[EXERCISE DETAILS] Pick out the lines below with "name" and list them.

------ DATA PROVIDED ------

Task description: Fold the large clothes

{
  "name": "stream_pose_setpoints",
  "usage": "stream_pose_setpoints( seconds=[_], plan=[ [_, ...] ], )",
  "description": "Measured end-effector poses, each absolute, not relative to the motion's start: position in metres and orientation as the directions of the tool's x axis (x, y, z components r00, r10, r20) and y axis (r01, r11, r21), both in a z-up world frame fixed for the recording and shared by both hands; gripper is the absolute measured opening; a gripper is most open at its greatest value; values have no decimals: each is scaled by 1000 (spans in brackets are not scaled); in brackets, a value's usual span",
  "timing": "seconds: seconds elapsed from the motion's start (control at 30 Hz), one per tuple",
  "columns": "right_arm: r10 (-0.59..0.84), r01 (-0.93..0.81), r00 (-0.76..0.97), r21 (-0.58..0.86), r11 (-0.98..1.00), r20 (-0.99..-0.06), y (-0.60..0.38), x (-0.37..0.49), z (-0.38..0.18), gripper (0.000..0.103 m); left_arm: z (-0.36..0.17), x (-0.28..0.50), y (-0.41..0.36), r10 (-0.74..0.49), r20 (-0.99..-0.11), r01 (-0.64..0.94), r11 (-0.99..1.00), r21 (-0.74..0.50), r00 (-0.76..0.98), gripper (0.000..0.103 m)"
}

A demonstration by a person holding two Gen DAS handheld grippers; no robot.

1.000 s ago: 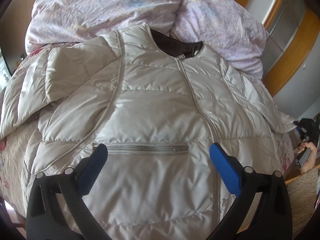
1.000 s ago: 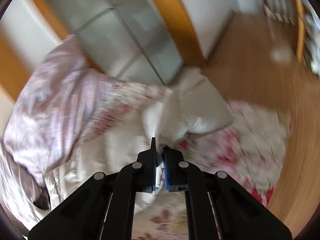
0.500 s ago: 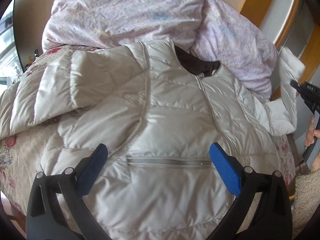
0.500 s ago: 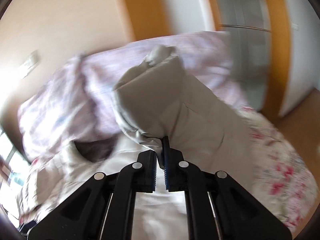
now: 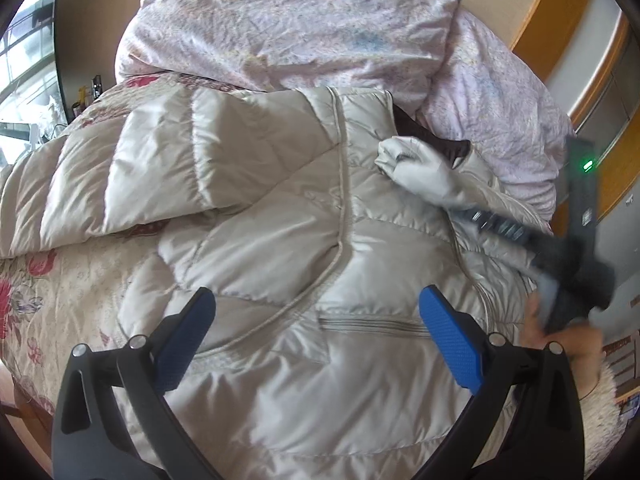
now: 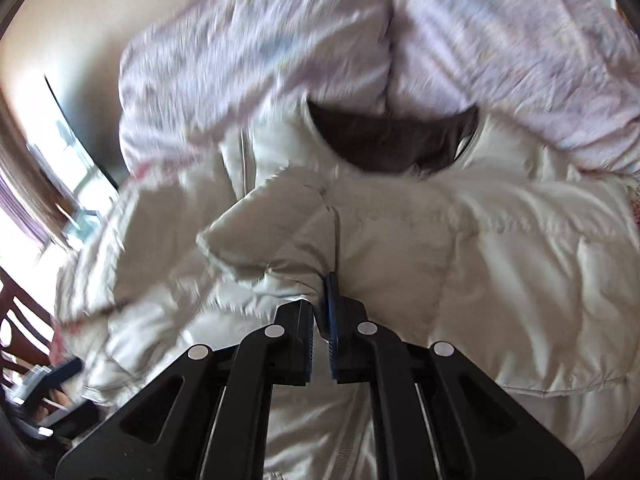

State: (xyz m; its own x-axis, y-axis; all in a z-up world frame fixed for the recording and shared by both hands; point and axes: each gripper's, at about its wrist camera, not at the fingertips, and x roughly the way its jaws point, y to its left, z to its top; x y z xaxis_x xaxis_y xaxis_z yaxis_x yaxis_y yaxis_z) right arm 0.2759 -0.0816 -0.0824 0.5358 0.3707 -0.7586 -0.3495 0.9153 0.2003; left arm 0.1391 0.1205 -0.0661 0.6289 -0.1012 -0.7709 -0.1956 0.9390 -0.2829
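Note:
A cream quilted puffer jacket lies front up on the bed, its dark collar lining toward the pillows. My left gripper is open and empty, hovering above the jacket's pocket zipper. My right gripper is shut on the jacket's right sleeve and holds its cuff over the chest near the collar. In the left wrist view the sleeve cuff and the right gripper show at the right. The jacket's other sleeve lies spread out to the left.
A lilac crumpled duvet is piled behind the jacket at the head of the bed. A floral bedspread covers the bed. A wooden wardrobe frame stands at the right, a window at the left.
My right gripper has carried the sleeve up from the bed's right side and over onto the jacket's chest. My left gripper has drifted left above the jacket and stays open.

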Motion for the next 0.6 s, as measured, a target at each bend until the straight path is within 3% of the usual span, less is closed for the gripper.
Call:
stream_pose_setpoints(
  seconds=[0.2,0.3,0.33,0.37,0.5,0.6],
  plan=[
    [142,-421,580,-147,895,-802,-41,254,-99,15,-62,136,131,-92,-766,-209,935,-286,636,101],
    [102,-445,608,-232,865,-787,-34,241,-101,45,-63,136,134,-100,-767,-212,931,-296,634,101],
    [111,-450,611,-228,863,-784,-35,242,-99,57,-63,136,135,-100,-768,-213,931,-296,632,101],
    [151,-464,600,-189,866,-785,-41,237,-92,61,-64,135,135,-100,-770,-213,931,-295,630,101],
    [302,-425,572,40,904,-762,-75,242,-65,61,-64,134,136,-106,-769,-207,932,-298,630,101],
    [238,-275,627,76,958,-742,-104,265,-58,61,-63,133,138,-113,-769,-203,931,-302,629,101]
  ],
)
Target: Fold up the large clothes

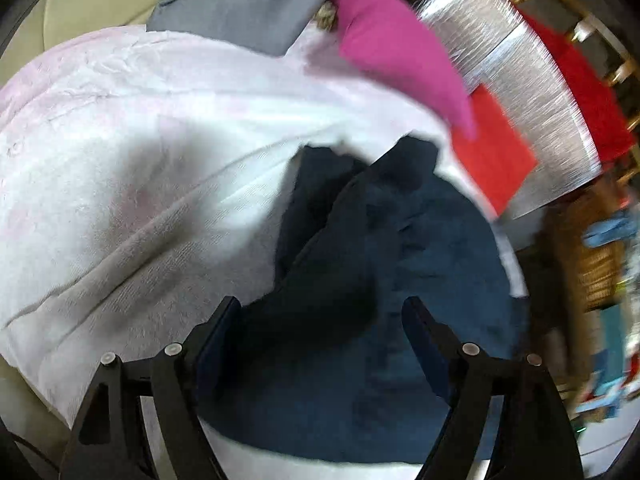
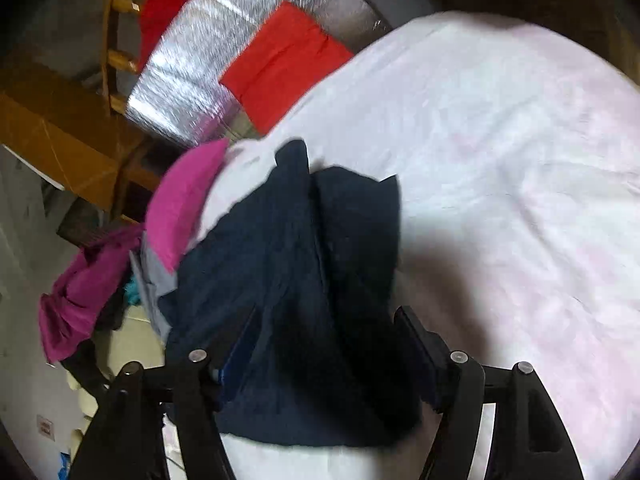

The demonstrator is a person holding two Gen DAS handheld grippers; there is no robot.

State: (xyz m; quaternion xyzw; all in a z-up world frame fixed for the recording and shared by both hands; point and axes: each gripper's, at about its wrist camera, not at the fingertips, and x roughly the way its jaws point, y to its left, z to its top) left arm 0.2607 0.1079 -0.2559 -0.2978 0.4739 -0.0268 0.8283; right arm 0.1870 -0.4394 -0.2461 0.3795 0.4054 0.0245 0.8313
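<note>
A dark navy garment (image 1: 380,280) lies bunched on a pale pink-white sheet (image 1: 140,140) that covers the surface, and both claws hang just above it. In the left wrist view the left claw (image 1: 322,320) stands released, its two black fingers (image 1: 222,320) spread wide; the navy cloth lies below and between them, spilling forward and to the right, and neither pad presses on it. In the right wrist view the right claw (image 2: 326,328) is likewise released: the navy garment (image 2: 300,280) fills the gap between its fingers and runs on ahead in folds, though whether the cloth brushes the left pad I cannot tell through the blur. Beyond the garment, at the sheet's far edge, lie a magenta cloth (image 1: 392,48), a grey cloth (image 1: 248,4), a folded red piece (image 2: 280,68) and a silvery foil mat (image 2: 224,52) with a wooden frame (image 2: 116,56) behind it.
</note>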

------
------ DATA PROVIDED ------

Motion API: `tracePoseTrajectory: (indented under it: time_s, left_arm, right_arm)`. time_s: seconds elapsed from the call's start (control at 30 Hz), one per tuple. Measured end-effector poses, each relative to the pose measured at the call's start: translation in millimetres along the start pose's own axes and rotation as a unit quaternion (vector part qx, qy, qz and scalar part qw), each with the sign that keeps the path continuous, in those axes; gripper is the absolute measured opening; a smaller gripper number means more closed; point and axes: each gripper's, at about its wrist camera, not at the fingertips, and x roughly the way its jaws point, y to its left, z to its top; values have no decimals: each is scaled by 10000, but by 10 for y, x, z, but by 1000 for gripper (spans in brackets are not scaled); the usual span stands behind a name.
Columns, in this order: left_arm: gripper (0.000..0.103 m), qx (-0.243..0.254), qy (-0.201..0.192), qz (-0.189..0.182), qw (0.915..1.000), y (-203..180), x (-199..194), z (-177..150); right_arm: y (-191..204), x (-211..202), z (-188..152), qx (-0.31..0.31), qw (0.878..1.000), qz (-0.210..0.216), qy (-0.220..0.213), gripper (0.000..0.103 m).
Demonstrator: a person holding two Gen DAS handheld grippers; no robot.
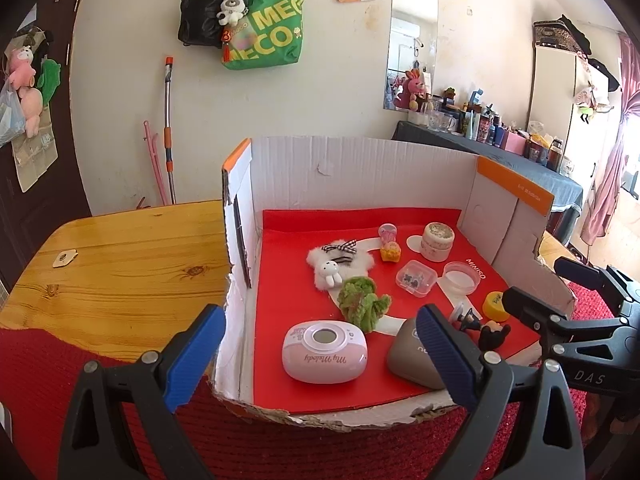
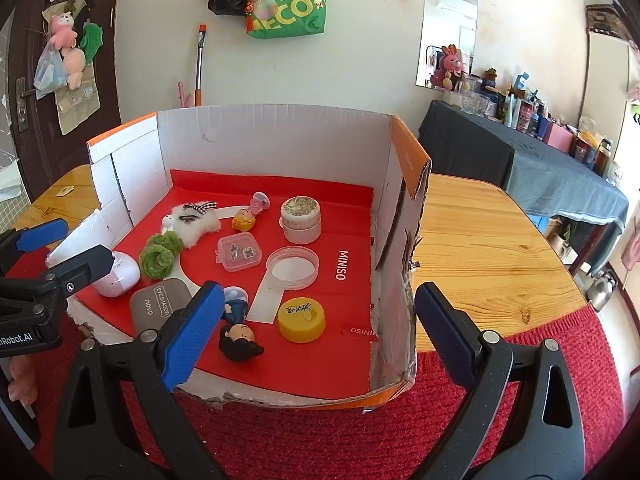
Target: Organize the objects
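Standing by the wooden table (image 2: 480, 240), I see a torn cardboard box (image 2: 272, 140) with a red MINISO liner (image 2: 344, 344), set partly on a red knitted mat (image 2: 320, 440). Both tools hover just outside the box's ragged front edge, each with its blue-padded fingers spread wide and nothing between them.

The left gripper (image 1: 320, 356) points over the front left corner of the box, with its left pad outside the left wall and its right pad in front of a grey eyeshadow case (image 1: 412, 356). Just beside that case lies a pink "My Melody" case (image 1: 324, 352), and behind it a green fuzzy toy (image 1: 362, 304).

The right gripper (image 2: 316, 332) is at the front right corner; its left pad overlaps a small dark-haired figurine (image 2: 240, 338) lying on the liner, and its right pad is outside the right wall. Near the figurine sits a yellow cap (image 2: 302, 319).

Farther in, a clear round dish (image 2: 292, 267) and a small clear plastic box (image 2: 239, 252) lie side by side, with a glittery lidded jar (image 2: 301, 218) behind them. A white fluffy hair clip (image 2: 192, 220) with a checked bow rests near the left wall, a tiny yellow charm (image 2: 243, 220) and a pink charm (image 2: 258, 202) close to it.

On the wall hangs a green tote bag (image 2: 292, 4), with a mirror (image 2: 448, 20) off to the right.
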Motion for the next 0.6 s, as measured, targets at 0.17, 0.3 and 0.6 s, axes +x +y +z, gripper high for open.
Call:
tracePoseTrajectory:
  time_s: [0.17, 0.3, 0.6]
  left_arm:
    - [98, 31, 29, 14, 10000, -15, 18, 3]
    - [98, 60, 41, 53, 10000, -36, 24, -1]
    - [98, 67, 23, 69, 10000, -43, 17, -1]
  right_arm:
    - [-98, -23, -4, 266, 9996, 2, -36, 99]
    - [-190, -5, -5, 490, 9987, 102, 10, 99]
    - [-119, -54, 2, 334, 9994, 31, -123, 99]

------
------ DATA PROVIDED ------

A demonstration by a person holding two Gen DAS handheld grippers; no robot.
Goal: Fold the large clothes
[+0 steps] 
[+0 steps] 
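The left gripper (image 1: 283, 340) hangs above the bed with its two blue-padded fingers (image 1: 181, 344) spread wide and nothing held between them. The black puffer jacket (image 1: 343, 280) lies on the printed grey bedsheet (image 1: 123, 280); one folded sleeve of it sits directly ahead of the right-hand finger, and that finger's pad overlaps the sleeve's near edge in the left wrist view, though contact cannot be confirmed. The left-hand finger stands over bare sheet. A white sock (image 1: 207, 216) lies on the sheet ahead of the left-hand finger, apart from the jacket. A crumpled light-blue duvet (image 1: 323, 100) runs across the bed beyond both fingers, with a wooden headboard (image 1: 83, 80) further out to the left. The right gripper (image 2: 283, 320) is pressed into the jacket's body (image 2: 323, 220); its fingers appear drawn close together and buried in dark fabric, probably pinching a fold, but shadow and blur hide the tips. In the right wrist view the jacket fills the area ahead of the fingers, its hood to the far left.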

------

[EXERCISE ANSWER]
  "name": "stream_pose_setpoints",
Motion API: `tracePoseTrajectory: (indented under it: time_s, left_arm, right_arm)`. time_s: seconds elapsed from the call's start (control at 30 Hz), one per tuple. Measured end-effector poses, each relative to the pose measured at the call's start: translation in millimetres along the start pose's own axes and rotation as a unit quaternion (vector part qx, qy, qz and scalar part qw), each with the sign that keeps the path continuous, in those axes; gripper is the absolute measured opening; a smaller gripper number means more closed; point and axes: each gripper's, at about its wrist camera, not at the fingertips, and x roughly the way its jaws point, y to its left, z to its top; values have no decimals: each is scaled by 10000, but by 10 for y, x, z, but by 1000 for gripper (spans in brackets are not scaled); the usual span stands behind a name.

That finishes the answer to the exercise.